● **Assignment**
Below are the records. Retype, exactly, the lines from the first through the line with "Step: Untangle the", and leave out the pictures.

[[ Available data open ]]

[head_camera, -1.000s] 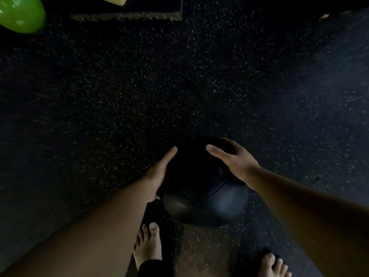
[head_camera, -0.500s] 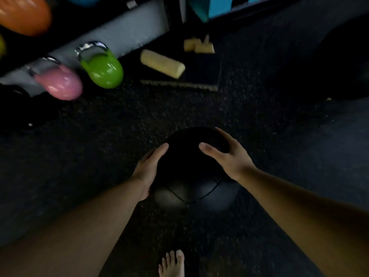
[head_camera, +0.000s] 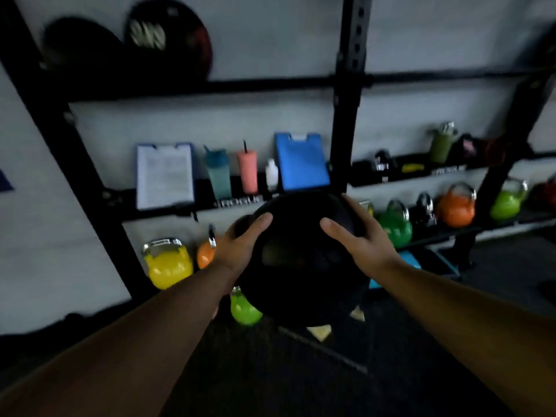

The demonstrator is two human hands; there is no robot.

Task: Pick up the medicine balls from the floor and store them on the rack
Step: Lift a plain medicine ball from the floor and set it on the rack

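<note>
A large black medicine ball is held up in front of me between both hands. My left hand presses its left side and my right hand grips its right side, fingers spread over the top. Behind it stands the black steel rack against a white wall. Two more dark medicine balls rest on the rack's top shelf at the upper left.
The middle shelf holds clipboards, shaker cups and bottles. Coloured kettlebells line the low shelf: yellow, green, orange. A green kettlebell and foam pieces lie on the dark floor below.
The ball has come up off the floor in both hands, and my view has swung up from the floor to the rack.
</note>
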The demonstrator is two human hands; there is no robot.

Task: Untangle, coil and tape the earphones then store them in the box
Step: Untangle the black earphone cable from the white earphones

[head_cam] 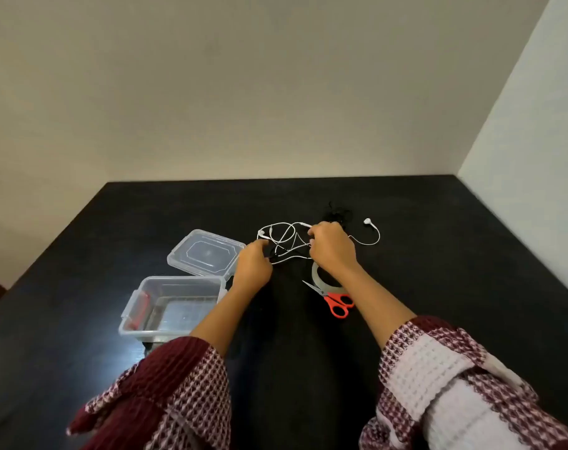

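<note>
The task is judged to be at its first step. The white earphones [286, 237] lie on the black tabletop [438, 254], towards its far edge and about midway across, with the cord crossed over itself in several loose loops. One earbud is stretched out to the right, apart from the knot. The cord is held from both sides. The left hand [253, 264] is curled over the left part of the tangle and appears to pinch a strand. The right hand [333, 251] is closed round the strands on the right. The fingertips of both are hidden behind the backs of the hands, so the exact pinch cannot be made out.

Nothing is coiled yet and no tape has been applied. The tape roll [317, 277] lies flat just nearer than the right hand, partly covered by the wrist, and the red-handled scissors [338, 303] lie touching or overlapping its near side. The clear box [136, 315] stands open towards the left edge, with nothing seen inside it, and its lid [204, 251] lies just behind it. A dark tangle [338, 214] beyond the right hand is hard to tell from the tabletop.

Untangling, coiling, taping and storing are all left to be done.
</note>
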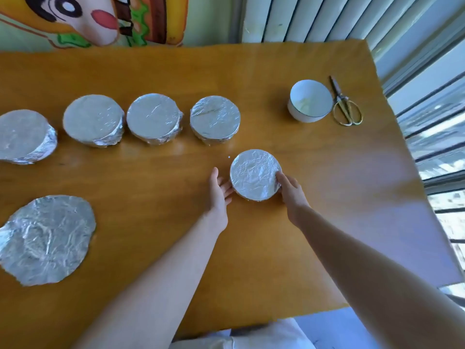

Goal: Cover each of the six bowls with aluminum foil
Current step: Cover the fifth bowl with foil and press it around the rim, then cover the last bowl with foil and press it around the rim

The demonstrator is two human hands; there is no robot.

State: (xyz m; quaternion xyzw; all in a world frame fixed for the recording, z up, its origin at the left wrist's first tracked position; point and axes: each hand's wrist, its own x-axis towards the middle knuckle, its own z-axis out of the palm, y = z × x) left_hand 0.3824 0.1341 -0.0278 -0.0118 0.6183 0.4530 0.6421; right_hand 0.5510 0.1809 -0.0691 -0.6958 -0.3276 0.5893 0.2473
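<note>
A foil-covered bowl [254, 174] sits on the wooden table [151, 71] in front of me. My left hand [219, 191] lies against its left side with fingers straight. My right hand [290, 191] holds its right side, thumb on the foil rim. Several more foil-covered bowls stand in a row behind, among them one [214, 120] nearest, one [153, 118] beside it and one [93, 119] further left. An uncovered white bowl [310, 100] stands at the back right. A loose crumpled round foil sheet [46, 239] lies flat at the near left.
Gold-handled scissors [346, 107] lie just right of the uncovered bowl. The table's right edge runs along a window with bars. A wall with a cartoon picture stands behind the table.
</note>
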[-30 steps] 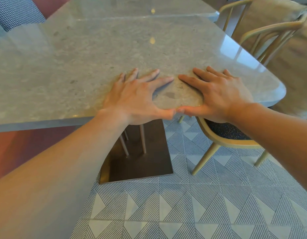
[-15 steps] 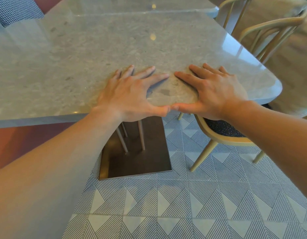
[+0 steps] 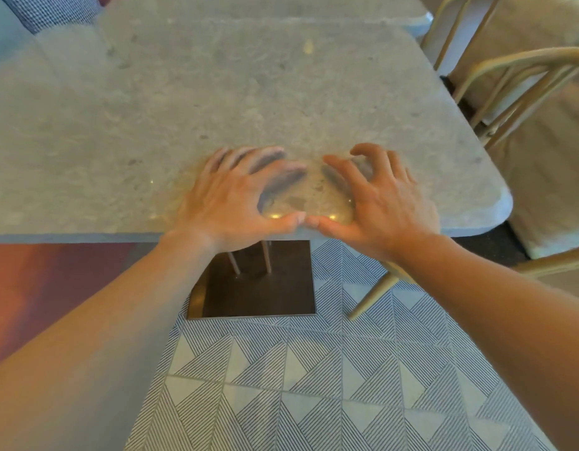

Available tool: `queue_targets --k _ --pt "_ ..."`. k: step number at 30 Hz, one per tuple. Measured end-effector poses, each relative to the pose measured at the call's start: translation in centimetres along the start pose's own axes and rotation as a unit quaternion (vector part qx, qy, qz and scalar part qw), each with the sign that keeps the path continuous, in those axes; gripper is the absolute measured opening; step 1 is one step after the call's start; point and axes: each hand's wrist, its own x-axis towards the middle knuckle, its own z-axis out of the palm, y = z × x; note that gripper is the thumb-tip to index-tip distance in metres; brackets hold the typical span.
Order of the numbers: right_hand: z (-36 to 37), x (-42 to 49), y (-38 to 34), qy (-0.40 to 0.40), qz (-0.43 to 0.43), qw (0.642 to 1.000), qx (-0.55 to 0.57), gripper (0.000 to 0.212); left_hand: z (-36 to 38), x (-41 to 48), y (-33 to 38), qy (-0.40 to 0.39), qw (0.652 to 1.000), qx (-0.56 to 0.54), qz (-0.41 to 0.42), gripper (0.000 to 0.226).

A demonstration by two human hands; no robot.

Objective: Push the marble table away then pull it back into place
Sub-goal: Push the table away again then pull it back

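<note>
The grey marble table [image 3: 216, 92] fills the upper half of the view, its near edge running across the middle. My left hand [image 3: 229, 203] and my right hand [image 3: 382, 203] sit side by side at that near edge, thumbs tip to tip along it. Both palms are arched up off the stone, with shadows beneath them. The left fingers reach forward and are blurred. The right fingers are bent, their tips down on the surface. Neither hand wraps around anything. Below the top, thin metal legs stand on a dark square base plate [image 3: 258, 288].
A second marble table [image 3: 281, 8] butts against the far side. Wooden chairs [image 3: 525, 76] stand at the right, one with a leg [image 3: 369, 297] under the table's corner. A checked cushion [image 3: 50, 8] lies at the far left. The floor is patterned tile [image 3: 281, 385].
Both hands lay flat with fingers spread on the stone before; now the palms have lifted and the fingers have bent, most on the right. The view has shifted closer over the table.
</note>
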Motion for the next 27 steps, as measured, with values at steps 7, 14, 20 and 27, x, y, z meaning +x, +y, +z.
queue_targets --k 7,14,20,27 --pt "-0.1 0.4 -0.1 0.013 0.056 0.991 0.121 0.097 0.5 0.2 -0.7 0.101 0.993 -0.064 -0.01 0.086" --pt "-4.8 1.5 -0.3 -0.021 0.199 0.898 0.392 0.077 -2.2 0.7 1.3 0.108 0.945 -0.278 -0.136 0.078" --pt "-14.1 5.9 3.2 0.096 0.203 0.822 0.524 0.082 -9.8 5.0 6.4 0.228 0.847 -0.463 -0.129 0.059" --pt "-24.7 6.8 8.5 0.161 0.118 0.792 0.577 0.091 -18.7 11.9 18.3 0.265 0.806 -0.523 -0.084 0.07"
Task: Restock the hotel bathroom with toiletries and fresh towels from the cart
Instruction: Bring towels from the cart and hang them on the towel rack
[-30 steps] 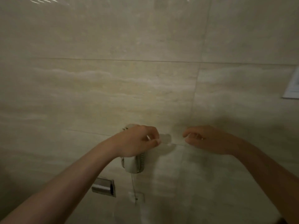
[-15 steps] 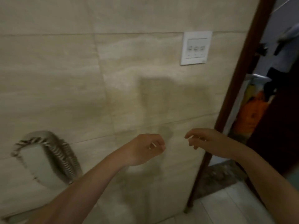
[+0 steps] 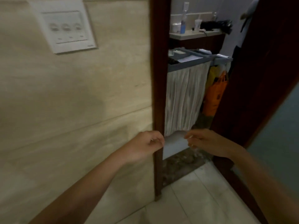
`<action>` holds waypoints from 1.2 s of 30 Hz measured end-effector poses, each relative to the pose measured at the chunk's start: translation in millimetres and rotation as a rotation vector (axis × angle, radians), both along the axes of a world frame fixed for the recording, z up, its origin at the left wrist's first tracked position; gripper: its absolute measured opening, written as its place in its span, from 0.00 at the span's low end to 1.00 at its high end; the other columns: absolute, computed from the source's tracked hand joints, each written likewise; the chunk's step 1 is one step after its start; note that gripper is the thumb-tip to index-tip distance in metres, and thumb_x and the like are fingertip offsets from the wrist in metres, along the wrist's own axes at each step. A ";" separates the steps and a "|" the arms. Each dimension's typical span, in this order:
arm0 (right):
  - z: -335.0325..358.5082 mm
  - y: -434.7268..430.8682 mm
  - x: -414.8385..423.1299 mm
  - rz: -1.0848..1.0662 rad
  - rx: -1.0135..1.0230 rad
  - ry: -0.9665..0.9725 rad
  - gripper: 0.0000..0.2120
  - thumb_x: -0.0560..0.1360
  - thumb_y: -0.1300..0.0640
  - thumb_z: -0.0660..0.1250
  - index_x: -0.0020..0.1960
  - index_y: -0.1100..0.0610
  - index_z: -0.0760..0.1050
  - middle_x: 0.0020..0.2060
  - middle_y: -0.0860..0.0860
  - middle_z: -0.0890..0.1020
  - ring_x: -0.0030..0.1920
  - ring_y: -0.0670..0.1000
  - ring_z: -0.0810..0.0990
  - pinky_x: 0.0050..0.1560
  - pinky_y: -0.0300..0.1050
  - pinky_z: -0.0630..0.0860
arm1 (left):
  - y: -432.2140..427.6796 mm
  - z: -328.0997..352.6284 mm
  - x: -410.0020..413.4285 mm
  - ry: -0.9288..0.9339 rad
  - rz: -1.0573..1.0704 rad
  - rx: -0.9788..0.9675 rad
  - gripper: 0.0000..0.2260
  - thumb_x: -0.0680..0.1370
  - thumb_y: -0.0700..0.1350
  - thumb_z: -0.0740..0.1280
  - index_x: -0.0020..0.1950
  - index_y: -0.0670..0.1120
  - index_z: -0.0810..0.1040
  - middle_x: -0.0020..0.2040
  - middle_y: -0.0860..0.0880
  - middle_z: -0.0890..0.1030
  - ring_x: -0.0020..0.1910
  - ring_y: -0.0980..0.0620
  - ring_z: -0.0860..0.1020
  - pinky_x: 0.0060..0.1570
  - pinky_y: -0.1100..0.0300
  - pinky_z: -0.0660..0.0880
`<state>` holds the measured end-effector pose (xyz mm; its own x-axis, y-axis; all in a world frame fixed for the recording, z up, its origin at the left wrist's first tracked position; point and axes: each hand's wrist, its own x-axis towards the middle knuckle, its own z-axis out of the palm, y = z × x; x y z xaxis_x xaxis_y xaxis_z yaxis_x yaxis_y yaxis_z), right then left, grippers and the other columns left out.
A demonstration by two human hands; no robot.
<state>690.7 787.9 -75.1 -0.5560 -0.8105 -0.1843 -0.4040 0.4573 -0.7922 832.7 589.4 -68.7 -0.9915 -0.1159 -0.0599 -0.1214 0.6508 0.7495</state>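
My left hand (image 3: 146, 145) and my right hand (image 3: 205, 142) are held up side by side at the bathroom doorway, a short gap between them. On both, the fingers are curled with the thumb against the fingertips, as if pinching the ends of one thin, nearly see-through piece; I cannot make out what it is. Through the doorway stands the housekeeping cart (image 3: 192, 62), with a grey top tray and a white pleated curtain (image 3: 182, 97) down its side. An orange bag (image 3: 213, 96) hangs at its right end.
A beige tiled wall with a white switch plate (image 3: 64, 25) fills the left. The dark wooden door frame (image 3: 159, 78) and the open door (image 3: 262, 78) border the doorway. White floor tiles (image 3: 194, 199) lie below. A counter with bottles (image 3: 194, 33) stands behind the cart.
My view has swung right from the wall-mounted fixture to the doorway and cart. Both hands have kept the same pinched pose and spacing in front of me.
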 end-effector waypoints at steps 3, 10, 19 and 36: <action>-3.1 34.5 -46.4 -0.030 0.005 -0.003 0.07 0.79 0.57 0.60 0.54 0.48 0.74 0.50 0.51 0.79 0.52 0.50 0.79 0.50 0.36 0.76 | 34.0 -2.6 -50.1 -0.001 -0.024 0.052 0.07 0.77 0.42 0.61 0.47 0.52 0.77 0.49 0.46 0.81 0.50 0.50 0.78 0.56 0.54 0.73; -14.0 80.4 -137.8 -0.068 -0.002 0.002 0.07 0.78 0.54 0.61 0.49 0.46 0.77 0.48 0.51 0.80 0.50 0.50 0.80 0.53 0.47 0.79 | 86.2 -6.0 -147.0 -0.025 -0.063 0.100 0.06 0.78 0.43 0.60 0.47 0.51 0.77 0.50 0.45 0.80 0.53 0.48 0.78 0.56 0.52 0.73; -18.0 96.1 -240.5 -0.161 -0.010 0.001 0.09 0.79 0.61 0.58 0.49 0.49 0.75 0.44 0.48 0.80 0.44 0.43 0.78 0.44 0.33 0.77 | 93.4 -16.5 -272.6 -0.018 -0.104 0.100 0.07 0.77 0.47 0.62 0.52 0.50 0.79 0.50 0.50 0.81 0.52 0.54 0.78 0.55 0.59 0.73; 20.2 14.3 -490.2 -0.117 -0.009 0.123 0.07 0.79 0.54 0.59 0.54 0.50 0.75 0.45 0.44 0.79 0.43 0.40 0.79 0.41 0.30 0.74 | 14.5 -5.3 -530.7 0.053 -0.040 0.026 0.09 0.79 0.44 0.61 0.53 0.43 0.78 0.49 0.43 0.79 0.49 0.47 0.78 0.52 0.54 0.74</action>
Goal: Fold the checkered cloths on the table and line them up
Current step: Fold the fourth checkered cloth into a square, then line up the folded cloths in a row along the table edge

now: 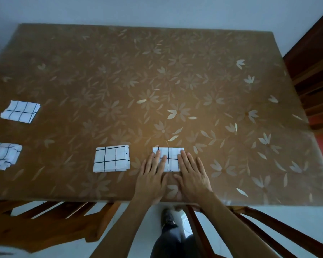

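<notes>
Several white cloths with black checks lie folded on the brown flowered table (157, 81). The one nearest me (171, 158) sits close to the front edge. My left hand (152, 175) lies flat on its left part with straight fingers, and my right hand (191, 174) lies flat on its right part. To its left is a second folded cloth (111, 158). Another folded cloth (3, 155) is at the left edge of the view, partly cut off. A further one (20, 111) lies behind that, nearer the far left.
Wooden chairs stand at the front left (50, 216), front right (259, 226) and right side (313, 77) of the table. A white wall runs behind the table. My leg and shoe (168, 220) show below the front edge on a pale floor.
</notes>
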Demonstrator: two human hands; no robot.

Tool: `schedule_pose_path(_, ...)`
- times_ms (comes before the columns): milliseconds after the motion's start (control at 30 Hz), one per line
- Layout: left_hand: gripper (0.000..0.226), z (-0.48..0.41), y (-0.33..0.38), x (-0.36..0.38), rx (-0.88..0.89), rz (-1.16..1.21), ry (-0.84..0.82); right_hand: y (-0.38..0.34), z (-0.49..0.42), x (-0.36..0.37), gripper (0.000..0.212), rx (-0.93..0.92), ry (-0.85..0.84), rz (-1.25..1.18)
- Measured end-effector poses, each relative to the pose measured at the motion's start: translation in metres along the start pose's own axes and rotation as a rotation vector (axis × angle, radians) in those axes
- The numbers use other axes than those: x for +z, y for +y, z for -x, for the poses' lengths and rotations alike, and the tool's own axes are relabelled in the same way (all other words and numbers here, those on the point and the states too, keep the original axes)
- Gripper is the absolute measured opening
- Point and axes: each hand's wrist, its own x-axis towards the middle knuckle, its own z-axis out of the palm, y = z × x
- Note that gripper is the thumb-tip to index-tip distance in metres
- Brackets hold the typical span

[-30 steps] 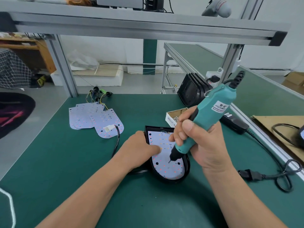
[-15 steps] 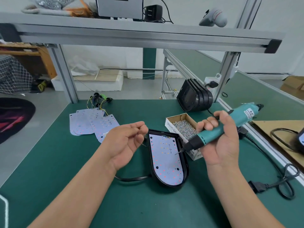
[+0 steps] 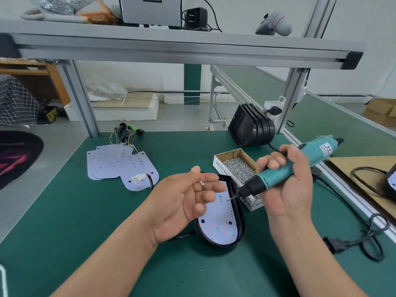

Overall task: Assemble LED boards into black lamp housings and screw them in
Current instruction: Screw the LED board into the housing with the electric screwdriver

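A black lamp housing (image 3: pixel 240 230) lies on the green table in front of me, with a white LED board (image 3: pixel 216 229) seated inside it. My left hand (image 3: pixel 182 204) hovers palm up over the housing's far left part, with a small screw (image 3: pixel 201 183) resting on its fingers. My right hand (image 3: pixel 289 189) grips a teal electric screwdriver (image 3: pixel 285 172), held tilted. Its bit points down-left, just above the housing's right rim. An open cardboard box of screws (image 3: pixel 236 166) sits right behind the housing.
Spare LED boards (image 3: pixel 120 166) with wires lie at the back left. A stack of black housings (image 3: pixel 250 129) stands at the back right. The screwdriver's cord and a plug (image 3: pixel 340 244) trail along the right edge. A metal shelf frame (image 3: pixel 171 50) spans overhead.
My right hand lifted the screwdriver off the board and tilted it sideways. My left hand left the housing, turned palm up and now shows a screw on its fingers.
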Motion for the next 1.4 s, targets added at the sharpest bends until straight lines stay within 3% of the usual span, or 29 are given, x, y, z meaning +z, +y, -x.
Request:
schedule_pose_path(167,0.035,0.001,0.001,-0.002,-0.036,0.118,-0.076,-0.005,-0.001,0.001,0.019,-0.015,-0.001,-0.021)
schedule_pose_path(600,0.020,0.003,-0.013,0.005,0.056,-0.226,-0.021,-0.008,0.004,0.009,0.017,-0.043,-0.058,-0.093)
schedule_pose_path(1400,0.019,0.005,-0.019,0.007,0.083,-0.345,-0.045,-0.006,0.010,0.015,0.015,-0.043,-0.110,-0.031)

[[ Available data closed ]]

● **Exercise solution**
[head_camera, -1.000s] 
[head_camera, -0.500s] 
[head_camera, +0.000s] 

The demonstrator is two human hands; there is no robot.

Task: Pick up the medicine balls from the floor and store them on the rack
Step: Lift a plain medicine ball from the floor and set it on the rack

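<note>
A large black medicine ball is held up in front of me between both hands. My left hand presses its left side and my right hand grips its right side, fingers spread over the top. Behind it stands the black steel rack against a white wall. Two more dark medicine balls rest on the rack's top shelf at the upper left.
The middle shelf holds clipboards, shaker cups and bottles. Coloured kettlebells line the low shelf: yellow, green, orange. A green kettlebell and foam pieces lie on the dark floor below.
The ball has come up off the floor in both hands, and my view has swung up from the floor to the rack.
</note>
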The demonstrator is two human hands; there is no robot.

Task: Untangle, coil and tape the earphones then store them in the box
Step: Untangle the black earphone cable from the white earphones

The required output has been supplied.